→ WHAT NEEDS TO BE DONE
Collect from the data below each line with "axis".
***** INPUT FOR THIS TASK
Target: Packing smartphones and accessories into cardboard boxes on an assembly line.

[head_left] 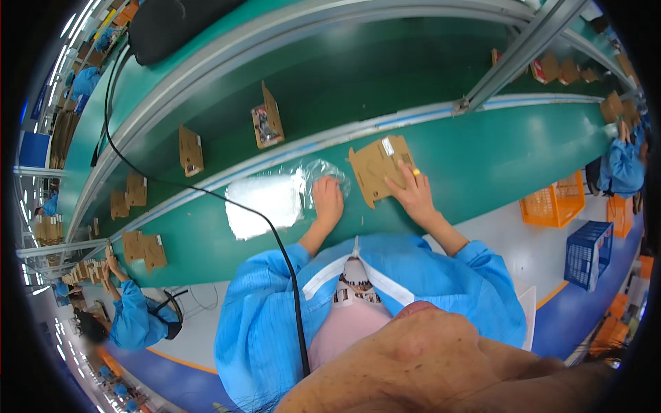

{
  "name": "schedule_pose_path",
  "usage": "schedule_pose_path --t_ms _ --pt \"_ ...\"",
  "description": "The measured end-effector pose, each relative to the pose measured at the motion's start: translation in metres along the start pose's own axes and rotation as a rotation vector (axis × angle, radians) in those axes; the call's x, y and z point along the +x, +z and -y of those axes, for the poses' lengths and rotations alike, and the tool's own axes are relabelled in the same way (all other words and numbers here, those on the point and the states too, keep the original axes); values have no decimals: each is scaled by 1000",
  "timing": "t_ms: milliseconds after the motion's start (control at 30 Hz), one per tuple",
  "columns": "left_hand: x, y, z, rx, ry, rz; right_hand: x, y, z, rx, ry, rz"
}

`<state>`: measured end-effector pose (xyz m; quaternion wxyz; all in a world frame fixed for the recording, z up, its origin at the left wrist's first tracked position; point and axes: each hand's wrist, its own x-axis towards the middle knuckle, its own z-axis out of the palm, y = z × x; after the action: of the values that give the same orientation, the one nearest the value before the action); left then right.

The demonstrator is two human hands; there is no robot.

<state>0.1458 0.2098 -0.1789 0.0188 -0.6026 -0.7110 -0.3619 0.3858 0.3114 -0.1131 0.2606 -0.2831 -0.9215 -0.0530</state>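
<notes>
A flat brown cardboard box (372,169) with flaps and a small white label lies on the green bench in front of me. My right hand (415,197) grips its right side, thumb and fingers on the top face, with a yellow band round one finger. To its left, my left hand (328,202) has curled fingers on a clear plastic bag (300,175), whose crinkled edge shows around the fingertips. Beside that hand lies a stack of shiny white plastic sheets or bags (261,206). The fingertips of the left hand are partly hidden.
Behind a metal rail, an open box (267,124) with packed contents stands on the green conveyor near another box (191,150). A black cable (265,219) hangs across the view. An orange crate (553,199) and a blue crate (589,255) stand right. Co-workers work at both ends.
</notes>
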Motion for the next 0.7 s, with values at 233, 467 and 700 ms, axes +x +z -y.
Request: schedule_pose_path --t_ms 233,467,700 --pt "-6 -8 5 14 -32 42 -11 9 -43 435 596 -353" --pt "-5 -9 6 -29 -67 -43 -89 -3 -86 286 998 396" --pt "4 -17 -9 -60 -6 59 26 11 26 266 510 374"
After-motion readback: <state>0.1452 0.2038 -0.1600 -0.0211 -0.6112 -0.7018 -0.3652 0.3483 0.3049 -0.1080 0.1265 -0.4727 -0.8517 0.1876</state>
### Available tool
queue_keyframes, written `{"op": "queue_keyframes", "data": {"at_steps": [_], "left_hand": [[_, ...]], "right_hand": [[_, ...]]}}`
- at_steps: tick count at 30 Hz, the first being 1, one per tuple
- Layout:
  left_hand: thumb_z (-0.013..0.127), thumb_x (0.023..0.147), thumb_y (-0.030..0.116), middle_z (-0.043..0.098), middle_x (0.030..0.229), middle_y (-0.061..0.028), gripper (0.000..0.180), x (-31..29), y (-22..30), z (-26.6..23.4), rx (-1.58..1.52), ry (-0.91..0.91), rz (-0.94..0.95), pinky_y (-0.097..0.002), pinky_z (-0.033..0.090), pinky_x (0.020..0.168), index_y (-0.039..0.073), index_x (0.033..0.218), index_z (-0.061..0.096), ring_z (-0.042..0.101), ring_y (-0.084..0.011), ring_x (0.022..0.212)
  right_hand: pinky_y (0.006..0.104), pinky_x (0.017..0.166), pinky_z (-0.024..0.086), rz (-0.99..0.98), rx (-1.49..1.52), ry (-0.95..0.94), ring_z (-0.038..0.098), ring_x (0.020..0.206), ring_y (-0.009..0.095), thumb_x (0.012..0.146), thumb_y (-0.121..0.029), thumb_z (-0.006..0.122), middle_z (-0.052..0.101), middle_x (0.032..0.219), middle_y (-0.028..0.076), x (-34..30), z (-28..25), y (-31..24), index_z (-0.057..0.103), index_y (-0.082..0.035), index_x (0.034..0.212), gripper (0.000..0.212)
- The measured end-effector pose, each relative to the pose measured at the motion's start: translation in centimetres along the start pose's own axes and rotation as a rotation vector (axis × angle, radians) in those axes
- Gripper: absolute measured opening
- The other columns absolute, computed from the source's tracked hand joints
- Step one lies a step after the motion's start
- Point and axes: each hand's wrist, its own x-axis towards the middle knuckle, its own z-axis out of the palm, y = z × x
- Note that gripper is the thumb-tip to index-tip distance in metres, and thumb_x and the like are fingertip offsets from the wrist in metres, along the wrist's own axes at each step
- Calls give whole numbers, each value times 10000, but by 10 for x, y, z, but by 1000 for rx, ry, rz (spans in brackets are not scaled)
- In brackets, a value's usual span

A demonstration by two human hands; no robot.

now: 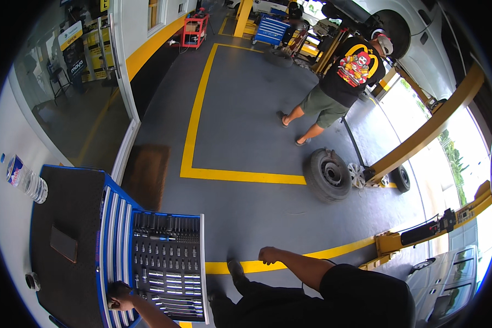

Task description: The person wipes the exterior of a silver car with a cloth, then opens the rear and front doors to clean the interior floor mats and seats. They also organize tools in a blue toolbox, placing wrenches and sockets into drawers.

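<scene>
A blue tool cabinet (103,240) with a black top stands at my left. One of its drawers (203,246) is pulled out, with rows of sockets (168,250), extension-like bars and wrenches (177,302) in fitted black trays. A screwdriver with a blue part (161,238) lies among the sockets. My left hand (120,297) rests at the cabinet's drawer fronts, beside the near left corner of the pulled-out drawer. Its fingers look curled, but shade hides what they grip. My right hand (269,255) is held out over the floor, loosely closed, with nothing visible in it.
On the cabinet top lie a phone (64,244) and a water bottle (27,180). A wheel (329,174) stands on the floor ahead, near a yellow lift post (429,123). Another person (344,82) faces a raised vehicle. A doormat (146,175) lies by the glass door.
</scene>
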Motion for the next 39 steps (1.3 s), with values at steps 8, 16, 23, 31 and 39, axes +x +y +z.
{"op": "queue_keyframes", "data": {"at_steps": [8, 16, 23, 31, 39], "left_hand": [[804, 907, 165, 742, 1167, -140, 352, -108, -40, 127, 269, -147, -434, -393, 649, 877, 14, 1210, 705, 740, -263, 993], [757, 952, 280, 726, 1023, -72, 381, -147, 45, 83, 1016, -1119, -1063, -378, 598, 748, 37, 1220, 637, 722, -195, 870], [541, 1058, 446, 737, 974, -126, 469, -147, 223, -75, 953, -663, -1400, -341, 569, 691, 12, 1195, 656, 712, -236, 791], [331, 1083, 565, 654, 879, -143, 646, -165, 321, -112, 650, -715, -1556, -309, 399, 479, 2, 1209, 622, 525, -195, 570], [608, 1036, 396, 723, 1105, -124, 504, -270, 327, -54, 906, -913, -1210, -370, 606, 871, 19, 1368, 573, 733, -245, 929]], "right_hand": [[434, 766, 621, 24, -114, 14, 763, 983, 320, 1051, -176, 504, 741, 1168, 205, -8, -10, 11, 663, 32, 1167, 286], [403, 706, 578, 57, 196, 90, 711, 772, 239, 1025, -263, 640, 734, 951, 119, -12, -15, 14, 640, -74, 1191, 252], [371, 689, 569, 11, 169, 68, 696, 753, 186, 1042, -264, 614, 745, 945, 94, -17, -38, -9, 635, -87, 1181, 225], [403, 780, 566, 34, 306, 107, 693, 824, 211, 1050, -267, 600, 721, 971, 90, -25, -76, 28, 617, -92, 1164, 209], [378, 676, 570, -7, 365, 117, 704, 749, 203, 1046, -263, 605, 746, 945, 84, -25, -77, 124, 642, -91, 1163, 212]]}}
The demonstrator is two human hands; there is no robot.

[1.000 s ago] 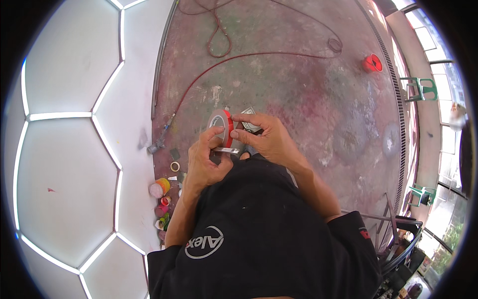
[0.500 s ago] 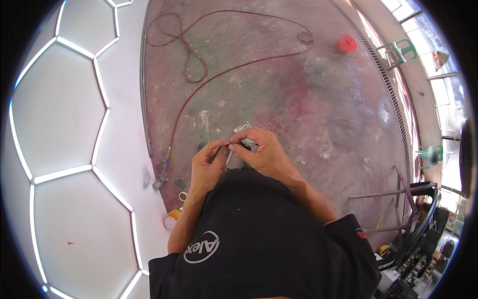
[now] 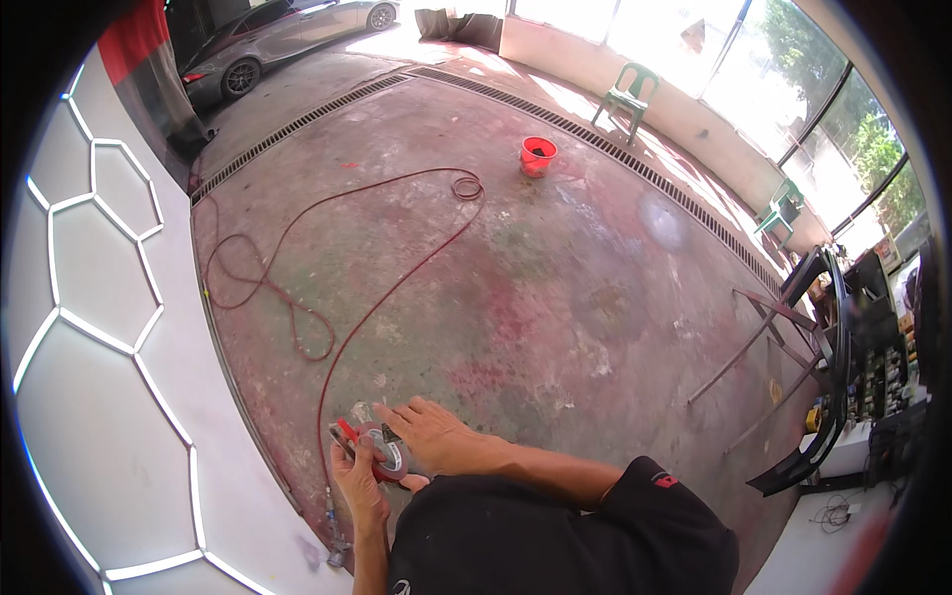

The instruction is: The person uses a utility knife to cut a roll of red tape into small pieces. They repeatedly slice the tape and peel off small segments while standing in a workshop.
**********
→ RESULT
  "description": "The measured end-effector pose, each relative to the pose measured at the motion's start: translation in metres along the start pose's own axes and rotation as a rotation vector (axis × angle, radians) in those axes; the call's x, y and z point along the +x, +z and -y of those axes, for the poses' lengths and rotations alike, and the tool's own axes are relabelled in the same way (all other words and numbers here, those on the point and the states too, keep the original axes); values have no decimals: each is scaled by 1000",
`<state>`: measured end-effector pose (xyz m; quaternion wxyz; all in a world frame fixed for the recording, z up, its origin at the left wrist's first tracked position; point and axes: each hand's wrist, its own x-axis towards the middle knuckle, its own z-axis out of the palm, y = z × x; after the action: of the values that give the same orientation, the one nearest the value before the action); left then right.
- The measured end-effector pose, each relative to the pose measured at the motion's start: translation in centimetres along the start pose's own axes and rotation as a rotation vector (axis × angle, radians) in those axes
- Point and axes: each hand's wrist, its own x-axis towards the middle knuckle, its own z-axis out of the palm, y = z × x

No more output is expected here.